Binghamton University hosts Nature Preserve celebration


In an effort to celebrate spring’s arrival while honoring the campus’ natural attractions, Binghamton University’s Nature Preserve and Natural Areas will host a Nature Preserve Celebration from Thursday, April 29, to Sunday, May 2. All events are free and open to the public.

The celebration, which marks the first grand-scale event to center around the Nature Preserve, will include hikes and nature walks. The celebration opens with a lecture at 7:30 p.m. Thursday, April 29, by A. Carl Leopold from the Boyce Thompson Institute and Cornell University’s Tropical Forestry Initiative. Leopold will discuss “An Ethical Relationship to the Land,” in Lecture Hall 8 on the BU campus.

At 6:30 p.m. Friday, April 30, the Nature Preserve will offer a before-and-after-dark amphibian and reptile tour. Tours depart from upper parking lot M and participants are encouraged to bring flashlights.

At 10 a.m. Saturday, May 1, a ‘tyke hike’ for children from 3-5 years old and their parents will be held. Children will be able to scan the area for snakes, turtles, bugs, frog eggs and beaver dams. Parent chaperones are required. The hike departs from upper Lot M.

At 1 p.m. May 1, five BU honors students from biology and environmental studies will discuss and present BU’s Natural Areas Management Plan in Lecture Hall 12.  The plan will focus on future goals and activities relating to the Nature Preserve.

At 2 p.m. Saturday, May 1, a series of hikes for campus and community members will be offered. Hikes depart from upper Lot M and will be guided by members of the Friends of the Nature Preserve, BU students and faculty. Rain date for Saturday hikes only is May 2.
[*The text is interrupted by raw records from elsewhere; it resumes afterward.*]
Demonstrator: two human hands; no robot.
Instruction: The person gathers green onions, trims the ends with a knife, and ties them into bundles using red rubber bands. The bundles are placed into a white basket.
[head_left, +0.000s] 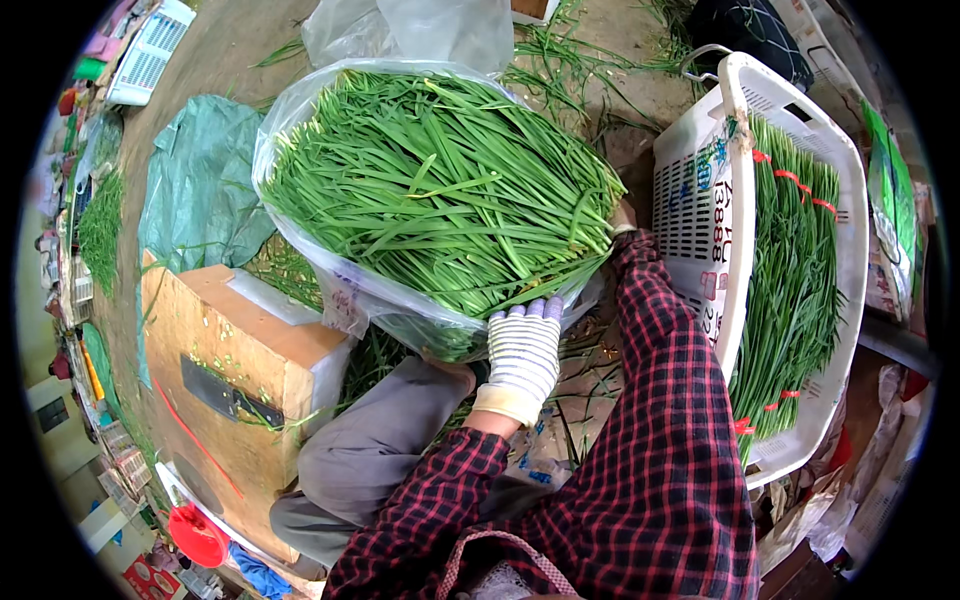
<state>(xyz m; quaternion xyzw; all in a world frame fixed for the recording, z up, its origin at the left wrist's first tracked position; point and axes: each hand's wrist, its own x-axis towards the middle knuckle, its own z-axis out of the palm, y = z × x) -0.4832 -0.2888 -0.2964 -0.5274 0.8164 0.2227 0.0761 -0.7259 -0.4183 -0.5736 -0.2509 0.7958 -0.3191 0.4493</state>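
Observation:
A large heap of loose green garlic chives (442, 187) fills a clear plastic bag (300, 232) in front of me. My left hand (523, 360), in a striped knit glove, lies at the bag's near rim, its fingertips against the edge below the chives. My right arm reaches to the right side of the bag. Only the wrist and a little of my right hand (622, 216) show beside the white stem ends; the fingers are hidden under or behind the chives. To the right, a white plastic basket (739, 315) holds chives bundled with red ties (795, 285).
A wooden board (225, 352) with a dark blade on it rests at the left by my knee. Beyond it lies a teal plastic sheet (206, 176). Loose chives litter the floor (577, 82). A red bowl (196, 534) stands at the lower left.

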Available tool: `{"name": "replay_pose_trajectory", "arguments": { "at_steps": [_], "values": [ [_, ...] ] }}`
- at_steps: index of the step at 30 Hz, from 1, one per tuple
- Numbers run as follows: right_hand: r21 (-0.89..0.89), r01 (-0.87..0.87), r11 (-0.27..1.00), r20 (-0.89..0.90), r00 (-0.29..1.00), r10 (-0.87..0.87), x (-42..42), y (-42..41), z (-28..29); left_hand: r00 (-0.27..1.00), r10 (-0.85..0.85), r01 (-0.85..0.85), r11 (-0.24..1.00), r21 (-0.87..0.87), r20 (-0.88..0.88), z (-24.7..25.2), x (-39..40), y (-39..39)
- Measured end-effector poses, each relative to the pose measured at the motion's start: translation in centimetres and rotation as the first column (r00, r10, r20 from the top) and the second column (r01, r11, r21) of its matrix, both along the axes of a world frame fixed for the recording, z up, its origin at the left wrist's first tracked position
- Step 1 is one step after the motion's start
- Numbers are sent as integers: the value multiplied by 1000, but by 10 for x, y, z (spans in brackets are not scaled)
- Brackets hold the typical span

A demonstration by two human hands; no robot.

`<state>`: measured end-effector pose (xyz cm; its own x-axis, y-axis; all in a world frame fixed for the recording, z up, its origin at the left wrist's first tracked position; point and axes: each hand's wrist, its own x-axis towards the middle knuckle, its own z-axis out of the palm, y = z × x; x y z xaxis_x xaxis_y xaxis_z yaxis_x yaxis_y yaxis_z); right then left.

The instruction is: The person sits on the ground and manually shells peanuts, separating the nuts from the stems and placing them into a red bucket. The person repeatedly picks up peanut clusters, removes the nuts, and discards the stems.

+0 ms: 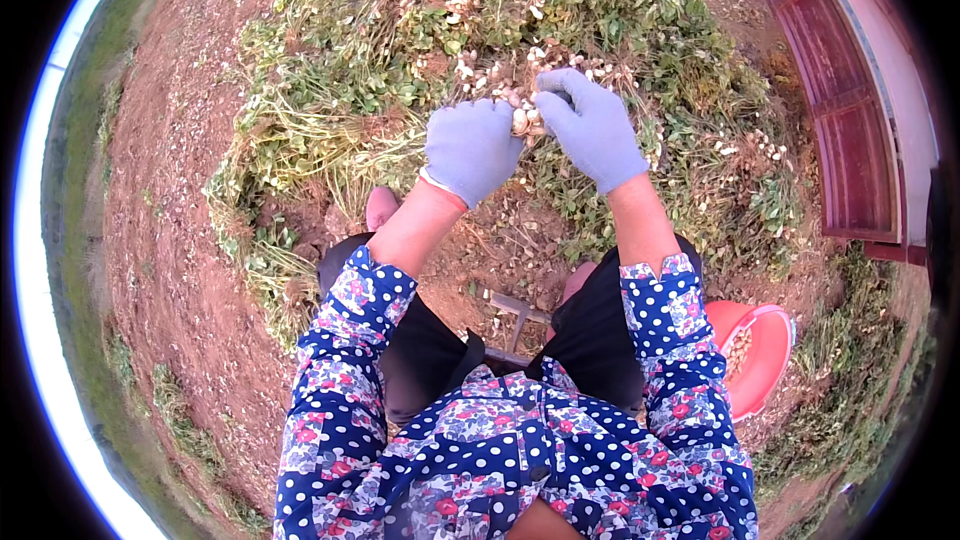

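Both of my hands wear light grey-blue gloves. My left hand (474, 146) is closed round part of a peanut plant, and a cluster of peanuts in their shells (527, 122) shows at its right side. My right hand (590, 127) is just right of that cluster, its thumb and forefinger curled beside the pods; whether it grips one is hidden. Pulled peanut plants (360, 75) with green leaves, yellowish stems and pale pods lie heaped before me and around my hands. At my right side a red plastic bucket (766, 364) holds some peanuts (739, 351).
A low stool frame (517, 307) shows between my knees. Reddish soil (172, 187) strewn with small debris lies to the left. At the upper right stands a vehicle or trailer with red side panels (855, 157). More plants (840, 397) lie beyond the bucket.
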<state>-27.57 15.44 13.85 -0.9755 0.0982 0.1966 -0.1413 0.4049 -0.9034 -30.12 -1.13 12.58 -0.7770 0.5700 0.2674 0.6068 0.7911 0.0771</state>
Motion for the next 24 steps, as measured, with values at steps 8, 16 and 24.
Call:
{"name": "replay_pose_trajectory", "arguments": {
  "at_steps": [8,16,24],
  "values": [
    [466,-110,878,-22,991,135,17,-28,-1,994,-33,41,996,-75,109,6,2,-20],
    [533,42,845,-217,972,89,28,-48,-12,960,-13,33,997,-67,280,5,6,-18],
    [460,-221,860,19,971,240,28,-34,-8,926,2,52,990,-134,378,3,13,-21]
  ]
}}
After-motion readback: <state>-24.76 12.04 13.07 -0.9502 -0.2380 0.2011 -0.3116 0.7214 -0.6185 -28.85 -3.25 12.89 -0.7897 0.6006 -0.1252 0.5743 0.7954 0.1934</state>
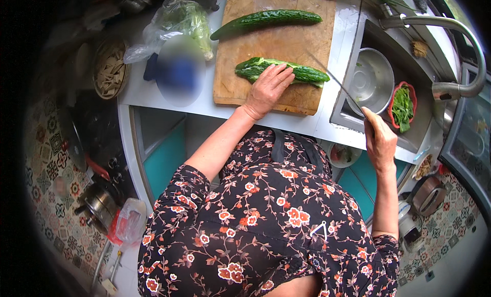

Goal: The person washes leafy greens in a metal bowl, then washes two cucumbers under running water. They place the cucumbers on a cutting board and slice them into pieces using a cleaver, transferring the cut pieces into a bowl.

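My left hand [268,88] lies flat with its fingers over a cut cucumber [310,74], pressing it on the wooden cutting board [268,95]. Pale flesh shows along parts of this cucumber. My right hand [379,138] grips a knife [345,90] over the sink's near-left edge. Its blade is seen nearly edge-on and points up and left toward the board, apart from the cucumber. A whole cucumber [272,19] rests farther up the board. The knife's handle is mostly hidden in my fingers.
On the right, the sink [416,138] holds a metal bowl [370,78] and a red basket [412,95] of leafy greens, beneath a curved faucet [452,23]. Left of the board are a plastic bag of greens [188,21] and a bowl of pale pieces [111,72].
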Action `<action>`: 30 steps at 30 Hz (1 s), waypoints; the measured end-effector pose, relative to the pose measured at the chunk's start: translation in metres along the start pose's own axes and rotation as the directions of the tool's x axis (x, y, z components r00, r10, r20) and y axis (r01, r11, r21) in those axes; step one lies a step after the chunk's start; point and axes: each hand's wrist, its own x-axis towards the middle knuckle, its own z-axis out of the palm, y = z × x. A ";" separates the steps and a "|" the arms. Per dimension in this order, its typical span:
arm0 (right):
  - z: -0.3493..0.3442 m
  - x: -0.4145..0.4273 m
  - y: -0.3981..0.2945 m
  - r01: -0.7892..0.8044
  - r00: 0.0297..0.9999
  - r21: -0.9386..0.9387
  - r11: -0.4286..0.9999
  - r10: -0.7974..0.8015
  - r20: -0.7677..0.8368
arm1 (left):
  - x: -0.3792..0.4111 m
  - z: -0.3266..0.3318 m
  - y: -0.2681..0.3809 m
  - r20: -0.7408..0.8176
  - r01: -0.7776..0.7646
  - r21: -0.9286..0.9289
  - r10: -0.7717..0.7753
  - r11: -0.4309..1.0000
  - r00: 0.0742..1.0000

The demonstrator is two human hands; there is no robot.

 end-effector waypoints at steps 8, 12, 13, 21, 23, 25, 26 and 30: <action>-0.001 0.061 0.031 0.404 0.887 -0.129 0.906 -0.353 0.298 | -0.003 0.014 0.017 -0.125 0.226 0.036 -0.220 0.973 0.967; 0.005 0.082 0.034 0.455 0.847 -0.060 0.888 -0.412 0.335 | -0.005 0.016 0.020 -0.132 0.229 0.144 -0.211 0.963 0.969; 0.008 0.085 0.035 0.465 0.838 -0.054 0.884 -0.420 0.347 | -0.005 0.015 0.020 -0.126 0.237 0.162 -0.218 0.958 0.968; 0.015 0.100 0.031 0.490 0.798 -0.036 0.871 -0.432 0.420 | -0.007 0.017 0.020 -0.118 0.287 0.179 -0.269 0.941 0.956; 0.016 0.105 0.026 0.468 0.772 -0.042 0.883 -0.385 0.506 | -0.007 0.017 0.020 -0.118 0.300 0.158 -0.284 0.941 0.952; 0.024 0.111 0.021 0.450 0.753 -0.045 0.892 -0.352 0.555 | -0.005 0.017 0.020 -0.126 0.298 0.159 -0.280 0.941 0.952; 0.037 0.116 0.021 0.446 0.748 -0.043 0.894 -0.346 0.567 | -0.005 0.019 0.019 -0.137 0.292 0.171 -0.271 0.941 0.953; 0.056 0.123 0.027 0.447 0.773 -0.004 0.894 -0.384 0.504 | -0.005 0.018 0.021 -0.120 0.274 0.153 -0.257 0.950 0.959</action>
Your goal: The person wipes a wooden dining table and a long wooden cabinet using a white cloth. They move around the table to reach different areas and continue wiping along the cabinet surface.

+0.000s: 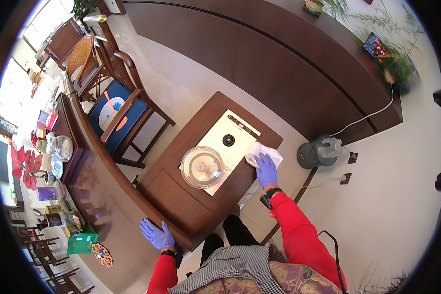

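Note:
My right hand [266, 171], in a purple glove, presses a white cloth [264, 153] onto the brown wooden side table [176, 194], beside the right edge of a white induction cooker [226, 147]. A round glass lid or pot [202, 167] with a knob at its middle rests over the near left part of the cooker. To the left, my gloved left hand [157, 234] lies flat, fingers spread, on the near edge of the long wooden desk [121, 235]. Nothing is seen in its grasp.
A wooden armchair with a blue seat [117, 114] stands beyond the desk. On the desk are a green packet [82, 240], a woven trivet [102, 255], and a red-leaved plant [26, 167]. A large water bottle [316, 152] and cables lie by the right wall.

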The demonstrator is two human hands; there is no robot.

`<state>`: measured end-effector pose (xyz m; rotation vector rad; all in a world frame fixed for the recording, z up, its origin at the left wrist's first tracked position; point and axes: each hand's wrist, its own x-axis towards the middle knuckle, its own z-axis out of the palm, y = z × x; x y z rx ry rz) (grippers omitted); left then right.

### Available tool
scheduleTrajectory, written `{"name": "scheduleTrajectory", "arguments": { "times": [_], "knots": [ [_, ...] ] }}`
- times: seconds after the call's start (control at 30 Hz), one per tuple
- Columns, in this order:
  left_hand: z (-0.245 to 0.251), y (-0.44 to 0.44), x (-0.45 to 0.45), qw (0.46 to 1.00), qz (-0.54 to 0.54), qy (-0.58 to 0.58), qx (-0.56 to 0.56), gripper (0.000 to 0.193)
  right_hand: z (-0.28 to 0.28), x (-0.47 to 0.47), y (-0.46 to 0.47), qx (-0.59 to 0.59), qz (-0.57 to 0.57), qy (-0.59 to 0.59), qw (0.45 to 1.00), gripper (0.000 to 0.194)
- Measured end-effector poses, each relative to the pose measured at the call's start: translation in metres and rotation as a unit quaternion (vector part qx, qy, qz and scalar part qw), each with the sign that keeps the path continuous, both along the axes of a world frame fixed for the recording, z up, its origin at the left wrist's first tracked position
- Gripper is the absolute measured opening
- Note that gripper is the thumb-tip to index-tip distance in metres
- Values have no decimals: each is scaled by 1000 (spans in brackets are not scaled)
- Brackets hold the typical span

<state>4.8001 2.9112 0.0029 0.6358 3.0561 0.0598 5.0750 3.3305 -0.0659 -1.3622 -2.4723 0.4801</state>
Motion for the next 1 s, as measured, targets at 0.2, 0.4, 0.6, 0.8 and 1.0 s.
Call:
{"name": "scheduleTrajectory", "arguments": {
  "times": [0.2,0.4,0.6,0.8,1.0],
  "knots": [
    [-4,-1,0,1000,-1,20,-1,80,-7,-45,-21,-10,74,-27,997,53],
    [-4,-1,1,1000,7,4,1,81,9,-4,-88,-38,170,-37,984,61],
    [0,-1,0,1000,9,-12,-6,81,4,39,-55,-44,86,-84,992,57],
    [0,3,1,999,7,10,-29,80,-8,16,37,12,-34,-21,999,51],
    [3,8,0,997,7,4,-78,80,-12,-46,79,6,57,-10,998,50]
  ]
}}
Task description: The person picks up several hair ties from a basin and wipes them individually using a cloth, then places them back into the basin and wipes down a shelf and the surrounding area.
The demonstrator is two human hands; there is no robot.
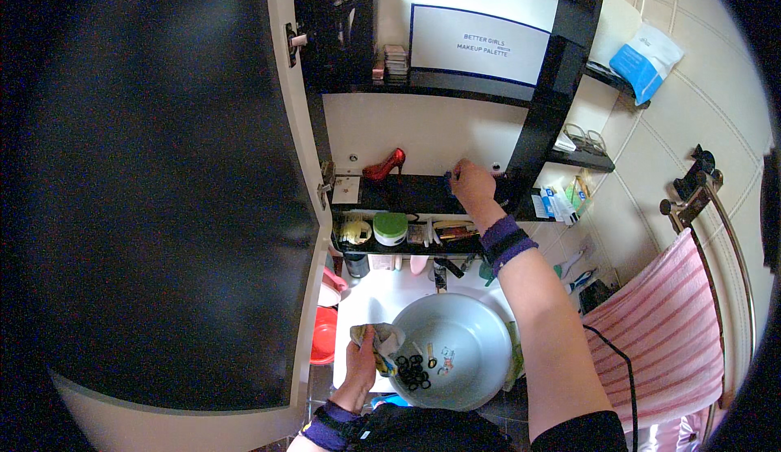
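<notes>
Inside a wall cabinet, my right hand (473, 185) reaches to the black middle shelf (435, 198). Its fingers are closed on a small dark blue thing (448, 179), mostly hidden, whose kind I cannot make out. To its left on that shelf stands a red high-heeled shoe ornament (386, 165). Lower down, my left hand (360, 366) grips a crumpled pale cloth (386, 339) with yellow and blue parts, at the left rim of a light grey-blue basin (480, 362). Several black hair ties (413, 372) and a few small items lie in the basin.
A dark cabinet door (163, 192) stands wide open on the left. Below the middle shelf, a narrow shelf holds a green-lidded jar (390, 229) and small toiletries. Above is a white box (480, 43). At right a pink striped towel (663, 330) hangs from a metal rail.
</notes>
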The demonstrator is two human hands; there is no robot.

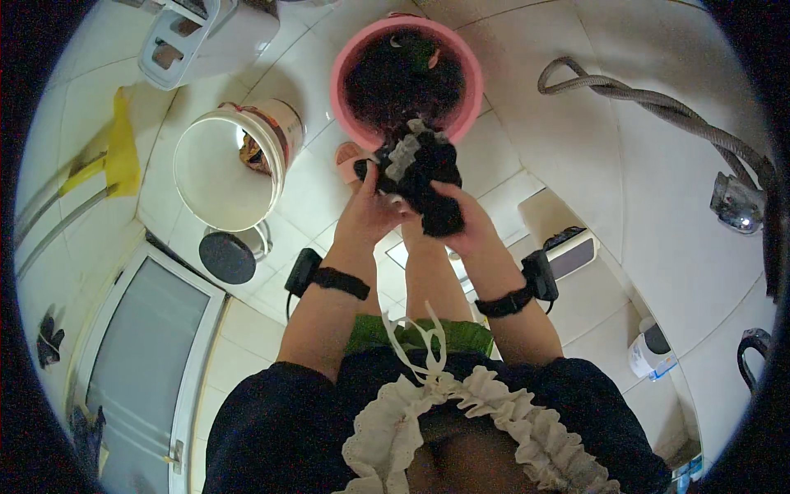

BU’s Nature Preserve was established in 1969 to recognize natural areas on campus and to preserve the area for minimal-impact research and recreation.

The approximately 350 acres of natural areas, consisting of 190 acres of designated Nature Preserve and 160 acres of untouched lands, are free and open to all nature lovers. The preserve offers 12 trails, passing though wetlands, shrubland, a grassy field and a wide variety of forest types.